_WHAT NEEDS TO BE DONE_.
The expected output is the first line of the data below and every line after it, up to and including the line containing "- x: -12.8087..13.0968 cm", each reproduced exactly.

--- PROVIDED DATA Enclosed Below ---

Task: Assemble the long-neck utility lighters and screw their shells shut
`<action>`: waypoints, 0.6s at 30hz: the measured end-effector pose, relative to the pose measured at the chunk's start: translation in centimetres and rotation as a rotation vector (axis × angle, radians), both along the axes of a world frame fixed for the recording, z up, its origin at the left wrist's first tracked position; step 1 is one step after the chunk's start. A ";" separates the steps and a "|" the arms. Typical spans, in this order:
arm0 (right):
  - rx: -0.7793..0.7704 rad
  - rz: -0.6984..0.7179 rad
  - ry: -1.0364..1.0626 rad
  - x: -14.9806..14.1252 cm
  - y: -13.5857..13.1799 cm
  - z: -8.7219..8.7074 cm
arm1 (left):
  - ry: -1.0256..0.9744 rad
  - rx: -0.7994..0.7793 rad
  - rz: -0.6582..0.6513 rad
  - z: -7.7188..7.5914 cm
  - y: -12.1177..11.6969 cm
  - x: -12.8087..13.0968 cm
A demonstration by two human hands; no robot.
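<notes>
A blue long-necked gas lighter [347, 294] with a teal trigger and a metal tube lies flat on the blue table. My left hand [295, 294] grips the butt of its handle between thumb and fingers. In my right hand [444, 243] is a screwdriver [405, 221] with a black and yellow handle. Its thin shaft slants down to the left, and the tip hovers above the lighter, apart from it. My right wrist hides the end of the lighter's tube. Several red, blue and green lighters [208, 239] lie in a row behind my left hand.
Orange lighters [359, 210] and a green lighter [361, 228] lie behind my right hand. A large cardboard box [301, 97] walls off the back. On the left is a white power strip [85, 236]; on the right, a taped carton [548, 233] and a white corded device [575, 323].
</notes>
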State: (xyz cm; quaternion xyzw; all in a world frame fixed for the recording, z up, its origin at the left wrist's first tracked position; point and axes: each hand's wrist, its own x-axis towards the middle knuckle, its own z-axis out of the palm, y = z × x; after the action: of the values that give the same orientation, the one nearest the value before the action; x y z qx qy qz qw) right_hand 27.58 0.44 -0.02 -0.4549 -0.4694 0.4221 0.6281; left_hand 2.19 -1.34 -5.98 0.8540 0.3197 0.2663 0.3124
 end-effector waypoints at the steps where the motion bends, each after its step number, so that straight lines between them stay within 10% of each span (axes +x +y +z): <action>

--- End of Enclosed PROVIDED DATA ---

_RESPONSE TO THE TASK_.
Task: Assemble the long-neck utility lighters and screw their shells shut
`<action>`: waypoints, 0.6s at 30hz: the measured end-effector pose, relative to the pose measured at the chunk's start: translation in centimetres and rotation as a rotation vector (axis × angle, radians), both along the axes of a world frame fixed for the recording, z up, its origin at the left wrist's first tracked position; step 1 is one step after the chunk's start. A ";" separates the steps and a "|" the arms. Typical spans, in this order:
arm0 (right):
  - rx: -0.7793..0.7704 rad
  - rz: -0.6984..0.7179 rad
  - ry: -1.0364..1.0626 rad
  - x: -14.9806..14.1252 cm
  - y: -13.5857..13.1799 cm
  - z: -8.7219..8.7074 cm
arm1 (left):
  - ry: -1.0256..0.9744 rad
  - rx: -0.7994..0.7793 rad
  - rz: -0.6582..0.6513 rad
  - z: -7.7188..7.5914 cm
  - y: -12.1177..11.6969 cm
  - x: -12.8087..13.0968 cm

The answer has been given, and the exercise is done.